Is this a blown cap on my motherboard?

I had a wierd issue crop up on my newer at home office desktop. I liked the old HP case and ripped the guts out putting in a new PS, MB, etc. I went to a dual core, SATA drive, dual video head card, etc (all the bells and whistles). I installed XP Pro SP3 with the SATA boot drivers on it. All appeared fine when I did the installation. I started to get unexplained reboots. It typically would happen when I would click on a link. At first I ignored it a bit because it really didn't happen that often. I always left the PC on. Then one time the boot up sequence locked. The reboot had trashed my SATA MBR so I had to do a chkdsk on it. After the second time it trashed my HD decided to have a better look as to why the error was occurring.

I narrowed it down to the NVidea drivers for the dual head video card display. A BSOD was occurring but the screen would flash so quickly it was difficult to see the error. I had never seen anything like this. I started to believe it was some sort of HW error with the NVideo card. I swapped out the card with another new dual head video card and after a week or so the error started to occur again.

I was kind of baffled consider the amount of time and money I had spent on building this new PC.

I traced the error down to a PCAnywhere video host driver. Even though I never used PCAnywhere in host mode it had loaded a DLL which worked concurrently with the dual head video display. The error only came up when I had IE open (only on the 2nd display) and would click on a link. (thought too it might have been a Java conflict maybe with an active x component at one time...). I thought too it was related to BT drivers that I was loading because I had a persistent BT keyboard mouse combo driver that wouldn't go away even after removing anything related to BT on my PC.

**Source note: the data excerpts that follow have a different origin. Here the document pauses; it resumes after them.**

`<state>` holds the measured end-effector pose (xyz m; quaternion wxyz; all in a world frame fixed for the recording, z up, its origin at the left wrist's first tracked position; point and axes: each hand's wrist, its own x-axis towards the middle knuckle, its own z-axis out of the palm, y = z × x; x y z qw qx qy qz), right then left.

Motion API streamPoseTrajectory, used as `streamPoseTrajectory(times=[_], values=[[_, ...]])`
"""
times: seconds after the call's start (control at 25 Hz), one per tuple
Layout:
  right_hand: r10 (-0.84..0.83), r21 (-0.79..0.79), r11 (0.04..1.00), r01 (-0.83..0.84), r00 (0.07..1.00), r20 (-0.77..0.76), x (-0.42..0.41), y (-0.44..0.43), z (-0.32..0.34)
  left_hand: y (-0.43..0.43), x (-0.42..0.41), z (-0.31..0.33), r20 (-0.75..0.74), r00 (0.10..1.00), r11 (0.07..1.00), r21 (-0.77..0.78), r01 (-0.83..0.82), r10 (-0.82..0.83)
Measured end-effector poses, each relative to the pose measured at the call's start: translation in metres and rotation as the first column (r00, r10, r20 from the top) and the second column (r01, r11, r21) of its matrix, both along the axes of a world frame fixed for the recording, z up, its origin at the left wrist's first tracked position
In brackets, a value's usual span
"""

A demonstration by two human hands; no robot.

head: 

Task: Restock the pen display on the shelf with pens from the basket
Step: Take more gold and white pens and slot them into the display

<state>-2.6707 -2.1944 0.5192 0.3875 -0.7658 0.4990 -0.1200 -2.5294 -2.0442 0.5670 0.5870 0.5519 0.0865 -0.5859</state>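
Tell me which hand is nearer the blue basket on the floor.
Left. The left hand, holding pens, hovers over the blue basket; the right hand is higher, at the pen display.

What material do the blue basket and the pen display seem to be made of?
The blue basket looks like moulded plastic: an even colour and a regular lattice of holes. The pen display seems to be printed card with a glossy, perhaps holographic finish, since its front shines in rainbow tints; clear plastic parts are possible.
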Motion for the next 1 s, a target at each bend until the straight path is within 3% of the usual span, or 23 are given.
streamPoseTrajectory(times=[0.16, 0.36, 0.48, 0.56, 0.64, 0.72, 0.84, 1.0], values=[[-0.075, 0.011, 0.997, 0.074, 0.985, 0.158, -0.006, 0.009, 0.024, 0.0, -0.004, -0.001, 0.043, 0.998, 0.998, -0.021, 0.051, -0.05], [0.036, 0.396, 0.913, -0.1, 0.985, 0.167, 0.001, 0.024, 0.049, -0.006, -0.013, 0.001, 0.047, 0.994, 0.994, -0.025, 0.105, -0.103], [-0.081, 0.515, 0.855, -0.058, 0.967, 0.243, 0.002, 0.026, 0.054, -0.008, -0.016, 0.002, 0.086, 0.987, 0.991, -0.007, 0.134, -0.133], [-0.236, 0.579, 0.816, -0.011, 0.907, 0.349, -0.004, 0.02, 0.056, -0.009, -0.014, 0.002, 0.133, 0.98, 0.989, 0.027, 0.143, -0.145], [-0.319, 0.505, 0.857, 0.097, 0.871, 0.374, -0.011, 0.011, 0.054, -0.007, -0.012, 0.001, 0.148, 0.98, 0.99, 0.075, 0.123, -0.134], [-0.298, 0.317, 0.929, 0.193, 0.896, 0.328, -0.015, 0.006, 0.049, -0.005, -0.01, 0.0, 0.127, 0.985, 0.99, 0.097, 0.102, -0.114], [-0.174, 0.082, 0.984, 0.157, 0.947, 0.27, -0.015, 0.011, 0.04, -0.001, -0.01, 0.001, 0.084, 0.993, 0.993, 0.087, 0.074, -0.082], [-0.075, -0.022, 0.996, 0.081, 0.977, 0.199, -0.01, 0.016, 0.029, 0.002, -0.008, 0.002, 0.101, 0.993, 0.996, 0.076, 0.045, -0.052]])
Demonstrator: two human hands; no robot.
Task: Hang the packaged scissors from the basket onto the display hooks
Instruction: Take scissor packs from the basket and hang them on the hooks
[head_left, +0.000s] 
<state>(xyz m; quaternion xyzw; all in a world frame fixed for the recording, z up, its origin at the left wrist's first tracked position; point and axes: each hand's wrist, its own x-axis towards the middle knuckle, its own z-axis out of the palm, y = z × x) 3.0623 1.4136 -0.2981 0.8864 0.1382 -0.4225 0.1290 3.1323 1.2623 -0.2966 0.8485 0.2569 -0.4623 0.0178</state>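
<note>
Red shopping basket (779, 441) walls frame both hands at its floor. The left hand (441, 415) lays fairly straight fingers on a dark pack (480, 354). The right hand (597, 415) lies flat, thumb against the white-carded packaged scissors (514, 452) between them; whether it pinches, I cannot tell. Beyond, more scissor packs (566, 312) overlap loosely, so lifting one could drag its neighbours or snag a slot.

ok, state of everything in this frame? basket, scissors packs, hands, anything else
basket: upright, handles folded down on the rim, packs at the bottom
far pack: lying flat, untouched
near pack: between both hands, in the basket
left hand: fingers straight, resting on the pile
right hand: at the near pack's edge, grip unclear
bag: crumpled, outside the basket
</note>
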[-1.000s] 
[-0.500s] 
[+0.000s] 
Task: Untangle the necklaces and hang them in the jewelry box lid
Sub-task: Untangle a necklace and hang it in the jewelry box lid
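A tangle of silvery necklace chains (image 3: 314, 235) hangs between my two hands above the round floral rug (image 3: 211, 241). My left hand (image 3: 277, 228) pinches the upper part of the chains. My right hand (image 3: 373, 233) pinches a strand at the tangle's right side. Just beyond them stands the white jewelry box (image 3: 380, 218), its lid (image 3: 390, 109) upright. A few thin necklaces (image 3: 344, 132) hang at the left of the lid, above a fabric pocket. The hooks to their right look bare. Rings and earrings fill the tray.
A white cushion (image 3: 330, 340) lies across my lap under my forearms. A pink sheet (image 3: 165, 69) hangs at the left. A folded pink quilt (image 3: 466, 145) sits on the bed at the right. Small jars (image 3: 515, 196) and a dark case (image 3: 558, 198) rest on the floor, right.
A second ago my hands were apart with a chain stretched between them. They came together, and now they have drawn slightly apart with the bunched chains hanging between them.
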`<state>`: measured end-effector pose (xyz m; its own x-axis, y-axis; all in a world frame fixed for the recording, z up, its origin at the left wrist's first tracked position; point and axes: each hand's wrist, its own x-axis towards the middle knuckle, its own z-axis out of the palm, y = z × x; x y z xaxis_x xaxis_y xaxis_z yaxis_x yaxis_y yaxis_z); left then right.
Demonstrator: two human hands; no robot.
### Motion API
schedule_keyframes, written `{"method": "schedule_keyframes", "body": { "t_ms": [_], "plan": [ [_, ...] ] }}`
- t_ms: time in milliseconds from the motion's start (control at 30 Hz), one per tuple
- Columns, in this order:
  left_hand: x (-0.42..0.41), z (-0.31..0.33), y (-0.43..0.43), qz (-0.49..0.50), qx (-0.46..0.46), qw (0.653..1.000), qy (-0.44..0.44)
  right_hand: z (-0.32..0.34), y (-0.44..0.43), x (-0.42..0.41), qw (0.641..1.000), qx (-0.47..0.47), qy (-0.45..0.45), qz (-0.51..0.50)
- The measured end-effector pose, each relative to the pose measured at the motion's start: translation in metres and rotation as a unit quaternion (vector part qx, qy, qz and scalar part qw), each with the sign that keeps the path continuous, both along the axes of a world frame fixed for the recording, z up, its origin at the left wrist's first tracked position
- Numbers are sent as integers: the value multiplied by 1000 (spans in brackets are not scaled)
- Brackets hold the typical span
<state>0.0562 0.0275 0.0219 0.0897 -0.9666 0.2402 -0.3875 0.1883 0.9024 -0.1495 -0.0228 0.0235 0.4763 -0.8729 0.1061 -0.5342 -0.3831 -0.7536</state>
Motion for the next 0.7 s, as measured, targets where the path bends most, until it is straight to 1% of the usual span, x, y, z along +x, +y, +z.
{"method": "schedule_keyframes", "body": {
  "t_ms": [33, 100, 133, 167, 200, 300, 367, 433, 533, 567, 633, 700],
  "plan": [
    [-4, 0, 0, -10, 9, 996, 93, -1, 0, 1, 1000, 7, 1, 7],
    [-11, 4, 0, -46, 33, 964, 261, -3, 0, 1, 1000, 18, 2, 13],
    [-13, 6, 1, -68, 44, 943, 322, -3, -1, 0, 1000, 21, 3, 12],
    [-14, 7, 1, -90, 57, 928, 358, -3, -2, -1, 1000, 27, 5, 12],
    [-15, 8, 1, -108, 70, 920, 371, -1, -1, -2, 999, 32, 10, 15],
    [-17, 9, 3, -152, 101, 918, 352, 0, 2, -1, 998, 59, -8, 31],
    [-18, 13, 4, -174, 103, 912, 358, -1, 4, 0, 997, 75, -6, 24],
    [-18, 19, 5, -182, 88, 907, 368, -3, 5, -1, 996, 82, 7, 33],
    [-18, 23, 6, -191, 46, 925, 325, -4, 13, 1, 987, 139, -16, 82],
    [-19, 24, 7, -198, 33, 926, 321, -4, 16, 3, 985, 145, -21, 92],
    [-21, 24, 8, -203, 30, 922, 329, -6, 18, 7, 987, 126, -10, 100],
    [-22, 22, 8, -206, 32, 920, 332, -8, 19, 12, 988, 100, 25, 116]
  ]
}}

I removed PCAnywhere and the error went away. I never saw any docs / patches to PCAnywhere on the Symantec site explaining the error though. It was an version (circa 8.x) of PCAnywhere and I have it installed on a laptop now and its running fine with no problems.
 
Hmm. Well, the most useful step in troubleshooting is REPEATABILITY, something I don't have right now, as it's happening on WHS...so even if it's occuring directly as a result of something, it's not while I'm actually on it doing something.

I checked it this morning, and it's still running with its bare-bones XP install.

So I tried to think about what this test will prove:

1) If it *does* lock up, then I can be almost 100% certain it's hardware related, since I've removed the previous software install and the previous hard disks from the equation. That would leave essentially either the motherboard or video card. The video card is *OLD*, so I guess that would be the first thing to replace and see. Hard to believe it'd be the video card though, since...well, being a server, I really don't USE the video card! But I guess that's not going to protect against some kind of faulty connection freezing things up.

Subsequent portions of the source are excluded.